Return the lines below that carry the word "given".

-*-

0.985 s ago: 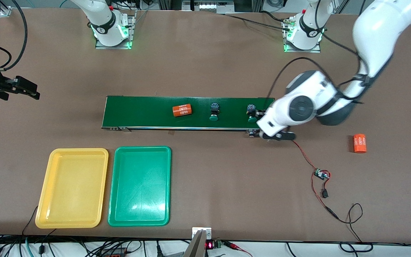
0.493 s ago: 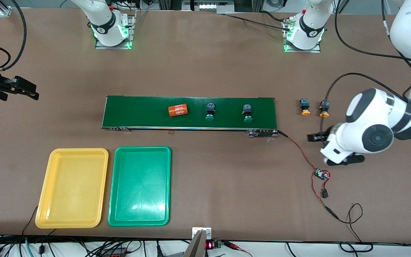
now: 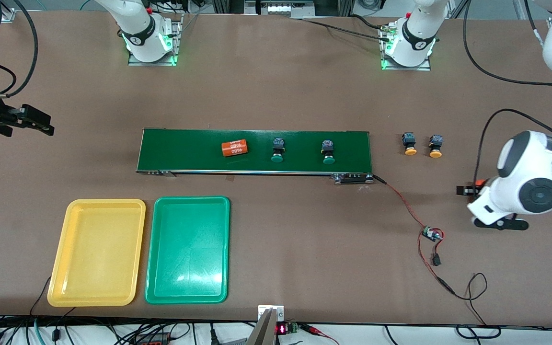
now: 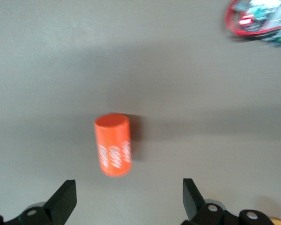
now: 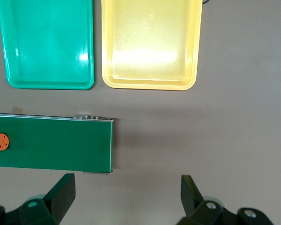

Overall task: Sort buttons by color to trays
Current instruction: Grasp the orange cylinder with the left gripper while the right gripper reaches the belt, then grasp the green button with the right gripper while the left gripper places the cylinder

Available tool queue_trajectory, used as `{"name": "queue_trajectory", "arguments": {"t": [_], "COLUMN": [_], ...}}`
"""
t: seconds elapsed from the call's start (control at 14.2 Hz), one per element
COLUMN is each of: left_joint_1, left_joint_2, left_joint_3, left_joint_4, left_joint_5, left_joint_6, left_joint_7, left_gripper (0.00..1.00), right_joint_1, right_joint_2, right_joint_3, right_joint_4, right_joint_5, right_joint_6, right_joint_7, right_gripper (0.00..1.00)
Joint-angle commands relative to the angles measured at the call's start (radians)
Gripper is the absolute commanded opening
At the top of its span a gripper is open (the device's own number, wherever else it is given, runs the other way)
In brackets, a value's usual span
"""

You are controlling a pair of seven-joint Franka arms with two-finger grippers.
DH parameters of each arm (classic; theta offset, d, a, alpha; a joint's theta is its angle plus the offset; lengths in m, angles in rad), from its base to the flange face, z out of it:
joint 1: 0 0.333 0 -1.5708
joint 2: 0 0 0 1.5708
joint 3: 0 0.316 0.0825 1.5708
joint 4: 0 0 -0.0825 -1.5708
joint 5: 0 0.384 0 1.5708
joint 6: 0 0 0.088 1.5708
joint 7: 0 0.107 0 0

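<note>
Two green-capped buttons lie on the dark green conveyor belt. Two yellow-orange-capped buttons lie on the table off the belt's end, toward the left arm's end. The yellow tray and the green tray sit side by side, empty, nearer the front camera; the right wrist view also shows the green tray and the yellow tray. My left gripper is open and empty over an orange cylinder. My right gripper waits open and empty off the belt's other end.
A second orange cylinder lies on the belt beside the green buttons. A small circuit board with red and black wires lies on the table nearer the front camera than the yellow-orange buttons. The cylinder under my left hand barely shows.
My left arm has swung from the belt's end to the left arm's end of the table, over the orange cylinder. The belt's things have shifted toward the right arm's end. The right arm is still.
</note>
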Motion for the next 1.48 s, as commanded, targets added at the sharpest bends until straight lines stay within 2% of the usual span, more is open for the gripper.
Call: {"name": "queue_trajectory", "arguments": {"t": [0.0,0.07,0.21,0.42,0.63,0.7,0.77,0.91,1.06,1.2,1.41], "left_joint_1": [0.096,0.107,0.118,0.133,0.130,0.130,0.130,0.164,0.198,0.180,0.134], "left_joint_2": [0.008,0.010,0.042,0.086,0.083,0.080,0.074,0.063,0.065,0.065,0.074], "left_joint_3": [0.001,0.003,0.009,0.034,0.031,0.023,0.000,-0.122,-0.285,-0.353,-0.431], "left_joint_4": [-0.092,-0.107,-0.112,-0.113,-0.115,-0.114,-0.107,-0.095,-0.092,-0.092,-0.098], "left_joint_5": [0.020,0.020,0.020,0.018,0.012,0.012,-0.002,-0.022,-0.020,-0.020,-0.034], "left_joint_6": [0.147,0.175,0.195,0.251,0.231,0.205,0.161,0.040,-0.086,-0.159,-0.160], "left_joint_7": [0.083,0.084,0.108,0.165,0.166,0.168,0.168,0.171,0.290,0.373,0.555], "left_gripper": [1.00,1.00,0.98,0.85,0.34,0.23,0.17,0.14,0.11,0.11,0.10], "right_joint_1": [-0.009,-0.012,-0.025,-0.039,0.024,0.052,0.076,0.078,0.092,0.157,0.277], "right_joint_2": [0.033,0.050,0.068,0.093,0.093,0.096,0.108,0.117,0.120,0.137,0.169], "right_joint_3": [0.004,0.002,0.001,0.002,0.013,0.013,0.012,0.012,0.013,0.013,0.013], "right_joint_4": [0.021,0.021,0.021,0.020,0.023,0.023,0.023,0.023,0.021,0.014,0.017], "right_joint_5": [0.000,0.011,0.089,0.161,0.157,0.151,0.157,0.152,0.152,0.161,0.169], "right_joint_6": [0.009,0.018,0.018,0.019,0.033,0.041,0.050,0.075,0.092,0.084,0.085], "right_joint_7": [-0.007,-0.016,-0.033,-0.028,-0.028,-0.028,-0.028,-0.028,-0.028,-0.013,0.186], "right_gripper": [1.00,1.00,1.00,1.00,1.00,1.00,1.00,1.00,1.00,1.00,1.00]}}
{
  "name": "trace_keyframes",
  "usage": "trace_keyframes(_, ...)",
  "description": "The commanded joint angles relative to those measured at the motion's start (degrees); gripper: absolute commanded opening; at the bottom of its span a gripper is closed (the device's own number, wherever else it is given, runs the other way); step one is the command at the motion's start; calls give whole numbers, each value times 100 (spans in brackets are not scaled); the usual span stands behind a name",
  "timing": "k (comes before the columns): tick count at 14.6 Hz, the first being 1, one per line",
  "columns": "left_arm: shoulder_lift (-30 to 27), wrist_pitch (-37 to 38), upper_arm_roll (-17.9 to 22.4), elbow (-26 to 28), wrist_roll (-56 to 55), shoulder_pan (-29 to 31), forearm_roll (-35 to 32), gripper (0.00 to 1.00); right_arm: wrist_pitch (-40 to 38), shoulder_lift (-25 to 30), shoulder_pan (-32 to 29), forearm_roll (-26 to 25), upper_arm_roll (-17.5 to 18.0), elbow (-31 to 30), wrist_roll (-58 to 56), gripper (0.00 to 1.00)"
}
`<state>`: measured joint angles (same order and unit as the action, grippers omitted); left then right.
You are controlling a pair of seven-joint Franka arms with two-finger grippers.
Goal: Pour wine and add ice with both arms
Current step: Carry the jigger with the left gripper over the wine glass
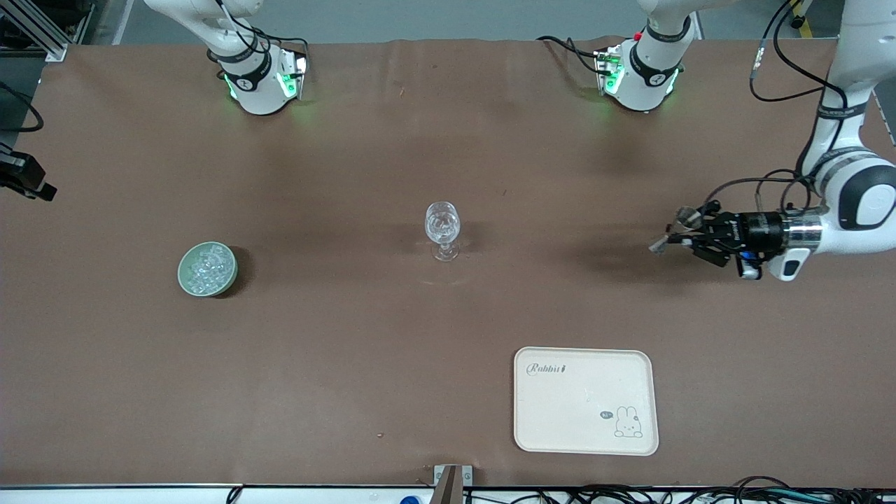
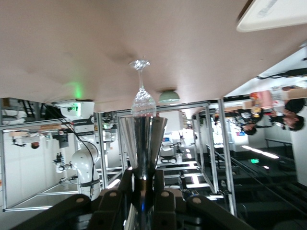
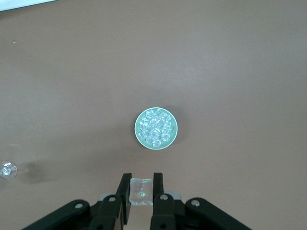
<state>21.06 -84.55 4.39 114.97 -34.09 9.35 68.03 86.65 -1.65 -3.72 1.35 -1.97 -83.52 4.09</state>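
Your left hand (image 1: 661,238) is hanging over the tabletop (image 1: 350,364) at its own arm's end, clenched, aiming sideways at the glass (image 1: 442,229). Your right hand (image 3: 141,184) is hovering high over the bowl (image 1: 183,271) of ice (image 1: 208,267), gripping one clear cube (image 3: 141,190).

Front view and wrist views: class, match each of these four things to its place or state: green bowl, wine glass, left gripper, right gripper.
Things:
1. green bowl
2. wine glass
3. left gripper
4. right gripper

Places or states:
a. shut on a clear cube, over the bowl
b. upright at mid-table
c. shut on a metal cone, over the left arm's end of the table
d. filled with ice, toward the right arm's end

Pairs: 1-d, 2-b, 3-c, 4-a
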Motion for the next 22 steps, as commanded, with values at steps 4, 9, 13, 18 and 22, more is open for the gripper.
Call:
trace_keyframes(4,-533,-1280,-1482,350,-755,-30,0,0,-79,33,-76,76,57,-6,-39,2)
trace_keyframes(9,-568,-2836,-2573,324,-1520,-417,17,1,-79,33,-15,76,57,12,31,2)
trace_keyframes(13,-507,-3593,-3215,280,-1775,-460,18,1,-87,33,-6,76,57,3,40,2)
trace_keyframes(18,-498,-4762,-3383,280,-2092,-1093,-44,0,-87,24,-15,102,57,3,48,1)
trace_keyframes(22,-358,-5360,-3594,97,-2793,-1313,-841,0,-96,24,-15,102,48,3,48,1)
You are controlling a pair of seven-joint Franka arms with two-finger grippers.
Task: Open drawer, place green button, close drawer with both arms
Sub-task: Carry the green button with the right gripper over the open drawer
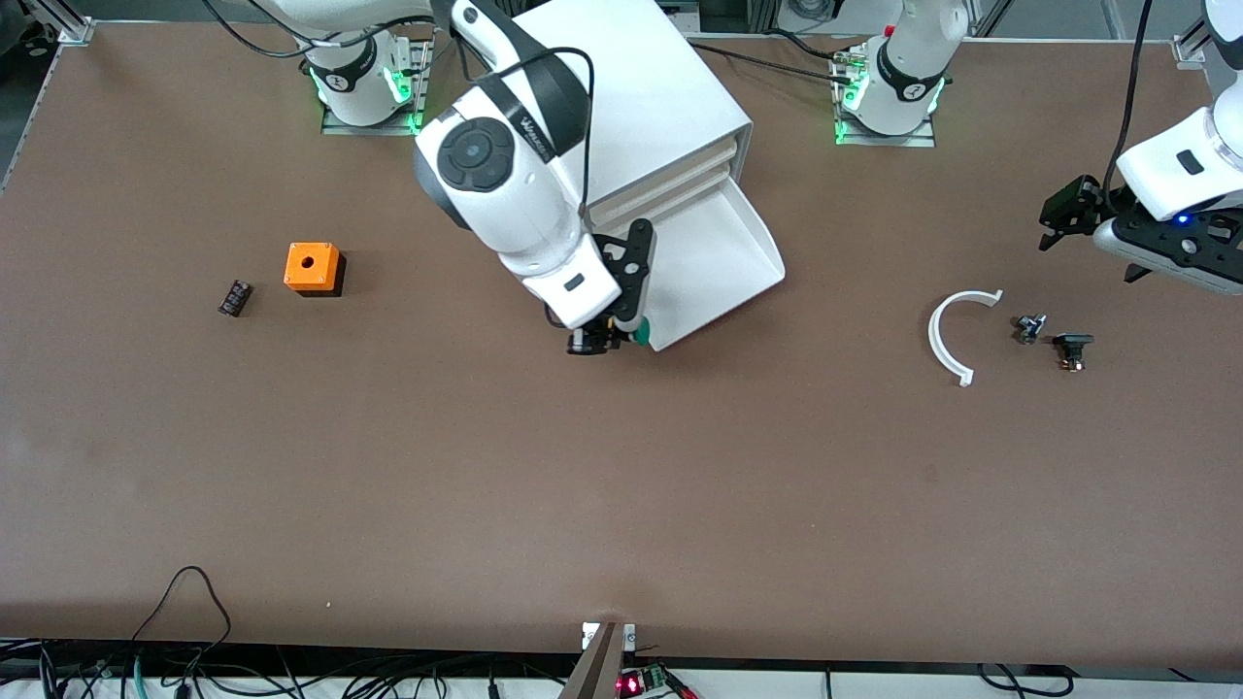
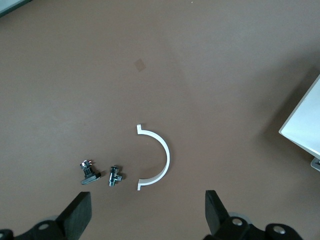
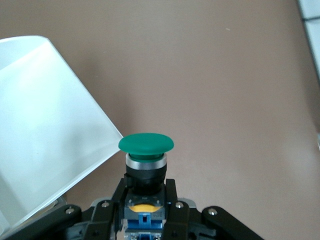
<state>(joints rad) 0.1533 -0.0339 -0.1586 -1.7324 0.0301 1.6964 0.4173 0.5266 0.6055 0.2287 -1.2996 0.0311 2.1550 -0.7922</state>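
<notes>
The white cabinet (image 1: 660,107) stands between the arms' bases. Its bottommost drawer (image 1: 723,248) is pulled out toward the front camera. My right gripper (image 1: 621,325) is shut on the button (image 1: 641,337) and holds it just off the drawer's front corner, over the table. In the right wrist view the green cap (image 3: 146,144) stands above the black fingers (image 3: 116,200), with the drawer's wall (image 3: 45,125) beside it. My left gripper (image 1: 1092,243) hangs open and empty over the left arm's end of the table, its fingers (image 2: 80,212) wide apart.
An orange cube (image 1: 313,267) and a small black part (image 1: 234,297) lie toward the right arm's end. A white C-shaped piece (image 1: 947,335) and two small metal parts (image 1: 1029,327) (image 1: 1072,348) lie under the left gripper; they also show in the left wrist view (image 2: 162,155).
</notes>
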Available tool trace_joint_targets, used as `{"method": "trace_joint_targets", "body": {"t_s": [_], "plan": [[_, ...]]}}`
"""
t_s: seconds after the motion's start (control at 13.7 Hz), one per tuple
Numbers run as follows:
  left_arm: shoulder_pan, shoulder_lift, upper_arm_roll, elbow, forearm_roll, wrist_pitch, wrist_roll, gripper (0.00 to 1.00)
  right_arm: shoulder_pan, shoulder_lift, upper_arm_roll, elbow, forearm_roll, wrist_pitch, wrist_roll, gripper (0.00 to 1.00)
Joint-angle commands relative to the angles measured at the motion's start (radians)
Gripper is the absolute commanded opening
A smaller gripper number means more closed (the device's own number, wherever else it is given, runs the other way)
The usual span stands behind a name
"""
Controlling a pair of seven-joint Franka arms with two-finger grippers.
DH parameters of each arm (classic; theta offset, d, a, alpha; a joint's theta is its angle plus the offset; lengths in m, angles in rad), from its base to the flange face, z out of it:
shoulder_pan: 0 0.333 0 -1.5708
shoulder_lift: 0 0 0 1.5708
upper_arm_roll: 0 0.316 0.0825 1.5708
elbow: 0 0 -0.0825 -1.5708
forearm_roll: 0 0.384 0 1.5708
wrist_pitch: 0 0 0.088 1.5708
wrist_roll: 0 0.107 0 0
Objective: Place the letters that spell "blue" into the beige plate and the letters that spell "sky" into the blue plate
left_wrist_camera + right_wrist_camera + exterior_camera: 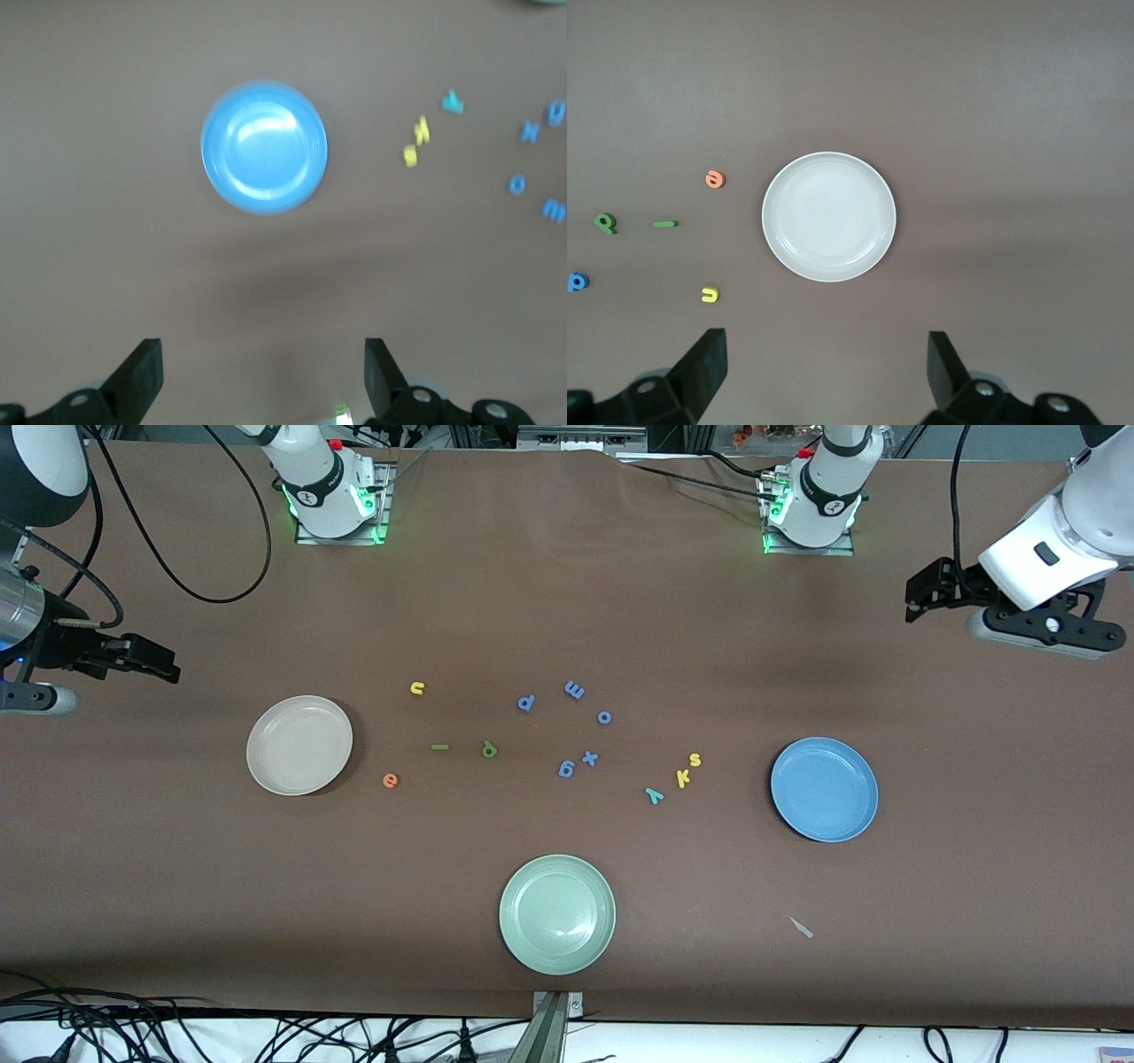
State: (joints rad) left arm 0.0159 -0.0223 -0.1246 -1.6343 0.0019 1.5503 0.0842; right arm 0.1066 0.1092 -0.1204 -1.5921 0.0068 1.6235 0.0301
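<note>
The beige plate [299, 745] [828, 217] lies toward the right arm's end. Beside it are the orange "e" [390, 780] [715, 179], green "l" [439, 747], olive "b" [489, 750] and yellow "u" [417, 687]. The blue plate [824, 789] [264, 147] lies toward the left arm's end, with the yellow "s" [695, 759], yellow "k" [683, 778] and teal "y" [654, 795] beside it. My right gripper [146, 660] [827, 367] hangs open and empty over bare table beside the beige plate. My left gripper [921, 593] [264, 372] hangs open and empty over bare table beside the blue plate.
A pale green plate [557, 913] sits nearest the front camera. Several blue-purple letters [574, 689] lie scattered mid-table between the two letter groups. A small pale scrap [801, 926] lies nearer the camera than the blue plate.
</note>
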Motion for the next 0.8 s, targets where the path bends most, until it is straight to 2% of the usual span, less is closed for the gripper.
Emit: {"method": "trace_joint_targets", "body": {"t_s": [0.0, 0.07, 0.29, 0.58, 0.73], "plan": [[-0.007, 0.059, -0.026, 0.057, 0.049, 0.022, 0.005, 1.00, 0.002, -0.014, -0.002, -0.014, -0.002, 0.001, 0.008, 1.00], [-0.002, 0.058, -0.042, 0.060, 0.053, 0.022, 0.011, 1.00, 0.002, -0.014, -0.002, -0.014, -0.002, 0.001, 0.008, 1.00], [0.035, 0.058, -0.036, 0.060, 0.049, 0.027, 0.013, 1.00, 0.002, -0.014, -0.002, -0.014, -0.002, 0.001, 0.010, 1.00], [0.032, 0.018, -0.050, 0.021, 0.052, 0.002, 0.022, 1.00, 0.002, -0.014, -0.002, -0.014, -0.002, 0.001, 0.008, 1.00], [0.035, 0.022, -0.052, 0.034, 0.052, 0.019, 0.032, 1.00, 0.002, -0.014, -0.002, -0.014, -0.002, 0.001, 0.010, 1.00]]}}
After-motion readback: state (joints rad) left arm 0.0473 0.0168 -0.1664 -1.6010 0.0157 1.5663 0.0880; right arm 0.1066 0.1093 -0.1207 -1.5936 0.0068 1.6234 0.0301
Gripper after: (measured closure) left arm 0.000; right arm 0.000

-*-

• **Result below**
At the top of its span a gripper is open (the device's own number, wherever else it is given, runs the other way)
  "description": "The commanded joint angles relative to those measured at the motion's start (degrees); gripper: absolute commanded opening; at the bottom of its span a gripper is closed (the device's own number, wherever else it is given, runs the other way); step one is the command at the motion's start; calls give whole numbers, each value times 100 (spans in brackets are not scaled); the usual span stands behind a name",
A smaller gripper number means more closed (the device's own number, wherever else it is given, runs the other way)

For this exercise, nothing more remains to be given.